# Alternate Groupby Syntax

This chapter covers a few other alternative syntaxes available to do aggregations with the `groupby` method. This chapter has great potential to confuse beginning pandas users since these methods do not give you any extra power to do data analysis. However, many other people who use pandas will use these syntaxes so it's important to be aware that they exist. Let's begin by reading in the San Francisco employee compensation dataset.

In [None]:
import pandas as pd
import numpy as np
sf_emp = pd.read_csv('../data/sf_employee_compensation.csv')
sf_emp.head(3)

## Aggregating a single column

Originally, we passed a two-item tuple to our new column name as a parameter to the `agg` method when aggregating a single column.

In [None]:
sf_emp.groupby('organization group').agg(mean_salary=('salaries', 'mean'))

### Alternative - use a dictionary

Instead of a tuple, you can use a dictionary to map the aggregating column to the aggregating function.

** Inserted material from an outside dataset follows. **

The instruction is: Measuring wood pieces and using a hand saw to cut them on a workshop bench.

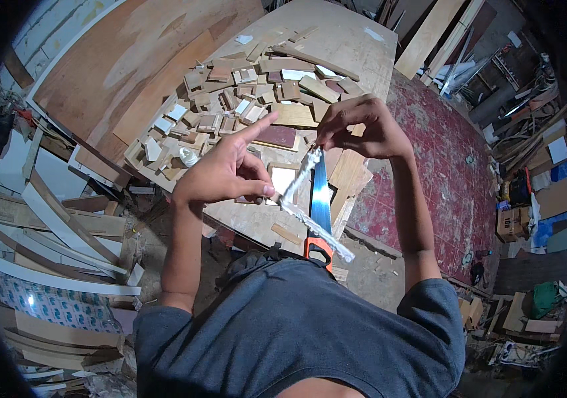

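My left hand (pixel 227 169) pinches a thin piece coated in crumbly white material (pixel 323 232) between thumb and finger, its index finger stretched out. The piece bends or joins at an angle, with one arm running up to my right hand and the other down to the right. My right hand (pixel 363 129) pinches the upper end. Behind the white piece a handsaw (pixel 320 249) with an orange and black handle lies blade upward along the table's right side. A white-topped wooden block (pixel 284 177) lies beside my left hand, as does a small white crumpled object or container (pixel 188 156).
Many small wood offcuts (pixel 247 99) cover the worktable (pixel 343 36). Large plywood sheets (pixel 91 79) stand at left, curved boards (pixel 64 219) below them. Planks (pixel 429 33) lean at the back right. A worn red tiled floor (pixel 439 166) borders piled boxes and scrap (pixel 515 222).
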`<state>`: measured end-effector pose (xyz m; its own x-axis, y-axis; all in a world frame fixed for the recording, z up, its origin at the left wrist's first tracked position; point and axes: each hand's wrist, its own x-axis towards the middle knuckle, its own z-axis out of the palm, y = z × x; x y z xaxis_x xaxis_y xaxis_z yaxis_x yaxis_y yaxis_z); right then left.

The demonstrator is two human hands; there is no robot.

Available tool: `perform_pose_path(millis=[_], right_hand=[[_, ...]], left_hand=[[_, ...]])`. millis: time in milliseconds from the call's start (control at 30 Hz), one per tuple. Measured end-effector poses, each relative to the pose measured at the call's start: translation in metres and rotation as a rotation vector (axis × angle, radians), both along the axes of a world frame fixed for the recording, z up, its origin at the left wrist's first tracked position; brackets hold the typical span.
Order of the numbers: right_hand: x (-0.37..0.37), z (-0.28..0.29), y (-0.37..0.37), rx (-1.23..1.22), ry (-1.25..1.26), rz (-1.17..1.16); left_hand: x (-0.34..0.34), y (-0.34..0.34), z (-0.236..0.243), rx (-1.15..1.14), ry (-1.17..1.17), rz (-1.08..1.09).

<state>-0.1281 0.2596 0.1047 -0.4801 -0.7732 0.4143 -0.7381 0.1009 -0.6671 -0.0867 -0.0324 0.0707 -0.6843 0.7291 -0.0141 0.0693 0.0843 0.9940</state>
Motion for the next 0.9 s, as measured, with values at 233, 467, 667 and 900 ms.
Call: perform_pose_path(millis=[233, 467, 667, 900], right_hand=[[0.004, 0.006, 0.015, -0.024, -0.053, 0.033], [-0.002, 0.0, 0.005, 0.058, -0.042, 0.023], [-0.007, -0.001, 0.009, -0.011, -0.032, 0.004], [-0.006, -0.004, 0.012, 0.032, -0.08, 0.013]], left_hand=[[-0.005, -0.002, -0.012, 0.071, -0.088, -0.013], [-0.003, 0.003, -0.007, 0.106, -0.15, -0.067], [0.0, 0.001, -0.01, 0.14, -0.119, -0.026], [0.003, 0.002, -0.007, 0.098, -0.116, 0.032]])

Although this syntax uses less code, it does not allow you to rename columns during the aggregation like the original.

In [None]:
sf_emp.groupby('organization group').agg({'salaries': 'mean'})

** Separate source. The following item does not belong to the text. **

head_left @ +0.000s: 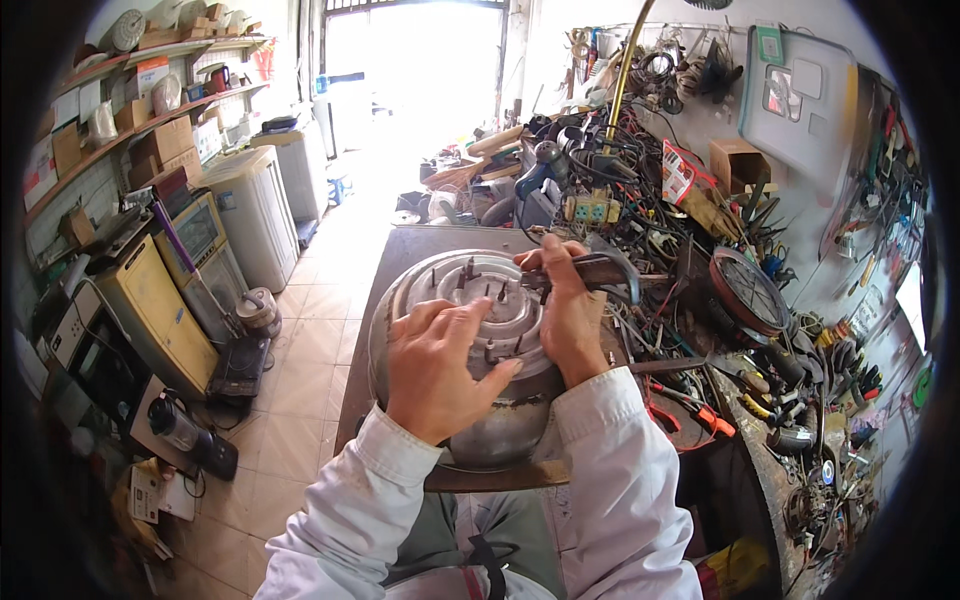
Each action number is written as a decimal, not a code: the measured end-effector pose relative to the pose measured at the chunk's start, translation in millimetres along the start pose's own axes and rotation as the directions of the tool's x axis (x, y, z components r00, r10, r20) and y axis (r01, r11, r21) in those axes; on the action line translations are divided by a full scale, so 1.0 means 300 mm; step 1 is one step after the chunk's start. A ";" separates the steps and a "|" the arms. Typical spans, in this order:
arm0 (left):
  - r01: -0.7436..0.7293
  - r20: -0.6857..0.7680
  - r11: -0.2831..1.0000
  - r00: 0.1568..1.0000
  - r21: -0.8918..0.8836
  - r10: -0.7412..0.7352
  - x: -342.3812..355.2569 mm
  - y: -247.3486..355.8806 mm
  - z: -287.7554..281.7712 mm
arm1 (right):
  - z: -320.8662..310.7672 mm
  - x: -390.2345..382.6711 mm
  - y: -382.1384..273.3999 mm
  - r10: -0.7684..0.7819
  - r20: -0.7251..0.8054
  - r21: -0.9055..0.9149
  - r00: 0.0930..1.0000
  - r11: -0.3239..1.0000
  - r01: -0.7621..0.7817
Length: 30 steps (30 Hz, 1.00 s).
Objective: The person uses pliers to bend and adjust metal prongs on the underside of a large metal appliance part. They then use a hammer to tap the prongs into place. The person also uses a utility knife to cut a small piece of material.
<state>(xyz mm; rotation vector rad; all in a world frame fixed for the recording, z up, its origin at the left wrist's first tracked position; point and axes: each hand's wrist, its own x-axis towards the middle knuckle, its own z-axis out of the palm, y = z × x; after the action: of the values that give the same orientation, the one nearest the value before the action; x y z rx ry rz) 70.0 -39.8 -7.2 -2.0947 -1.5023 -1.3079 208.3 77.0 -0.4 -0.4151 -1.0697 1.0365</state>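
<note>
An upturned round metal heating plate (410, 285) with raised rings and several upright dark prongs lies on the bench in front of me. My left hand (440, 365) rests on its near left part, fingers stretched and thumb apart, gripping nothing. In my right hand (570, 320), at the plate's right edge, are pliers (605, 270) with dark, curved handles. Their handles point to the right; the head lies close to the prongs and is partly covered by my fingers. A rounded metal part (495, 440) bulges below the plate on the near side.
A brown bench top (440, 238) carries the plate. To the right lie heaped cables, hand tools, red-handled pliers (712, 418) and a round coil (748, 290). Old washing machines (255, 210), a yellow cabinet (165, 310) and a blender (190, 435) line the left side, under loaded shelves.
</note>
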 end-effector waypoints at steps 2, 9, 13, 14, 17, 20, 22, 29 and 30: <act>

### Alternative - select the column with the brackets

Instead of using a dictionary, can place the aggregating columns in brackets following the `groupby` method and then pass the aggregating function as a string to the `agg` method.

In [None]:
sf_emp.groupby('organization group')['salaries'].agg('mean')

You can even bypass the `agg` method and call the `sum` method directly after the brackets.

In [None]:
sf_emp.groupby('organization group')['salaries'].sum()

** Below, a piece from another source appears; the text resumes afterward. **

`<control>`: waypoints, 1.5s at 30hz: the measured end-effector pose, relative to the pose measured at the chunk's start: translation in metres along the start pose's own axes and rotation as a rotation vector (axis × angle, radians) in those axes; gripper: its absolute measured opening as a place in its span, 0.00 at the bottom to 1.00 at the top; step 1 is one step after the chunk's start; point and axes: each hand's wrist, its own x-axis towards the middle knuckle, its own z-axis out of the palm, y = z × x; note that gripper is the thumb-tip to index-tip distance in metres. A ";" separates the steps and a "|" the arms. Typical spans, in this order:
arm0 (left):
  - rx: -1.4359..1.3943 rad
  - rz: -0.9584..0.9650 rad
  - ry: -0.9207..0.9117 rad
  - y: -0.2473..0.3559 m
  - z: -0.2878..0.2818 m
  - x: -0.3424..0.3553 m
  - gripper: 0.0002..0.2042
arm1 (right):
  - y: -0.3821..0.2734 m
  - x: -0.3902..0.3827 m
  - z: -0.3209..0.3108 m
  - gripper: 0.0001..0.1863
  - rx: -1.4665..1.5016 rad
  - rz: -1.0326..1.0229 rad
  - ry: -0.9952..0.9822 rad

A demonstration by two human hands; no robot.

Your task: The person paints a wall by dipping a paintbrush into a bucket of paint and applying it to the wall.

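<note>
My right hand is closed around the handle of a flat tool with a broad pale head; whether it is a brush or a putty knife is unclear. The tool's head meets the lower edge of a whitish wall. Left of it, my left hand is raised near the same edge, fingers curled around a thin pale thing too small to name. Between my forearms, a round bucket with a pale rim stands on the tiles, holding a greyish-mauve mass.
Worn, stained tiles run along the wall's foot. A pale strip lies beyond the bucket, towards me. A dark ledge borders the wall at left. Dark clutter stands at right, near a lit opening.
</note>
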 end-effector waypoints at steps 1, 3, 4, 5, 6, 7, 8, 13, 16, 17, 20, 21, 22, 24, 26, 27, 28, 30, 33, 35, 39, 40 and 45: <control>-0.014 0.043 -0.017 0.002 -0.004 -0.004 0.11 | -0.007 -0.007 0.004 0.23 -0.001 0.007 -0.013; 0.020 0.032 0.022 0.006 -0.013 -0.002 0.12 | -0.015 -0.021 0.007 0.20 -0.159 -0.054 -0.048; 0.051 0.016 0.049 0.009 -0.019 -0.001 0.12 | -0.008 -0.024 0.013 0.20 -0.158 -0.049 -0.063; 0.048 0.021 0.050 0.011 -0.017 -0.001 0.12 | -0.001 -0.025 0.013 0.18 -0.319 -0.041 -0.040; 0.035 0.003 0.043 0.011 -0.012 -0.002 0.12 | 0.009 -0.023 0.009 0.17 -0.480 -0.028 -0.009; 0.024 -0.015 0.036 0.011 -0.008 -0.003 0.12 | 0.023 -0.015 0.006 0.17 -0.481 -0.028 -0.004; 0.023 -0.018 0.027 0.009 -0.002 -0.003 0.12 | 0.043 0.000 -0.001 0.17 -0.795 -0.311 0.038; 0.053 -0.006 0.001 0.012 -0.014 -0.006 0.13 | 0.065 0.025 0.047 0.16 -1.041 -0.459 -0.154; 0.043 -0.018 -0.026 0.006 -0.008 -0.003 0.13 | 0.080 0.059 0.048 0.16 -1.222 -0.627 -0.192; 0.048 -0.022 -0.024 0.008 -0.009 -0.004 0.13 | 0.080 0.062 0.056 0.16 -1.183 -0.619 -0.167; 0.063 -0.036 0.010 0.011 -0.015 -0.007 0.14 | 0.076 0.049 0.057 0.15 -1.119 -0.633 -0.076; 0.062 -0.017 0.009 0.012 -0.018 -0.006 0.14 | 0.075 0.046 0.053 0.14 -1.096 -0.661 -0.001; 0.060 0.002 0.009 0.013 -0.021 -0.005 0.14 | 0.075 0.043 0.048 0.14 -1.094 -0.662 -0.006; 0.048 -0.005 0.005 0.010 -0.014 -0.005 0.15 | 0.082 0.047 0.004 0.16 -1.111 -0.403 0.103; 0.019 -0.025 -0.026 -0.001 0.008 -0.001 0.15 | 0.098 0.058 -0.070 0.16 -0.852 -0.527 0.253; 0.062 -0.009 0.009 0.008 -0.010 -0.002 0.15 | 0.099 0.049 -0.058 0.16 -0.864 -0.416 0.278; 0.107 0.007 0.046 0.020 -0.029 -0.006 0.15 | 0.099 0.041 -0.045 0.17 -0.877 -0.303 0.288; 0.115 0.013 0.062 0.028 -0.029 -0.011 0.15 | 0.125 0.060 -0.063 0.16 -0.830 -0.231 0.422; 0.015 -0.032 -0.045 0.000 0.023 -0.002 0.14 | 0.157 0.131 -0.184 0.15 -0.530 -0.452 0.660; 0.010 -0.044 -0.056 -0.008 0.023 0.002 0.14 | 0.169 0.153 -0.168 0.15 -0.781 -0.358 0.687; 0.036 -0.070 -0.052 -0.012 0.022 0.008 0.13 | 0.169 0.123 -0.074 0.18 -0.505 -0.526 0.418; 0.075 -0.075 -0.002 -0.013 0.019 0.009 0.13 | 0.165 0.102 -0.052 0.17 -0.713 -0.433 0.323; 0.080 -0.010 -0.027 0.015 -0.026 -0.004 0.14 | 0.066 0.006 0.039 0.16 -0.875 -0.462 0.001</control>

### Possible advantage - allows for multiple aggregating columns

Using any of these alternative methods allows you to compute multiple aggregating functions with less amount of code. Use a list to contain the aggregating functions.

In [None]:
sf_emp.groupby('organization group').agg({'salaries': ['min', 'max', 'mean']})

We would need to use more code with the original syntax, but I prefer this as we are returned a DataFrame with a single level index for the columns and we can name each column exactly what we desire.

In [None]:
sf_emp.groupby('organization group').agg(mean_salary=('salaries', 'mean'),
                                         min_salary=('salaries', 'min'),
                                         max_salary=('salaries', 'max'))

## No Aggregating Columns

You actually do not need to specify the aggregating columns when grouping. Pandas will silently drop the columns that don't work for the particular aggregation method. For instance, only numeric columns have a mean. All other columns will be dropped. Here, we take the min, max, and mean for combination of year and organization group of all the numeric columns.

In [None]:
sf_emp.groupby(['year', 'organization group']).agg(['min', 'max', 'mean']).head().round(-3)

You can even call a method directly after grouping to apply it to all columns.

In [None]:
sf_emp.groupby(['year', 'organization group']).mean().head().round(-3)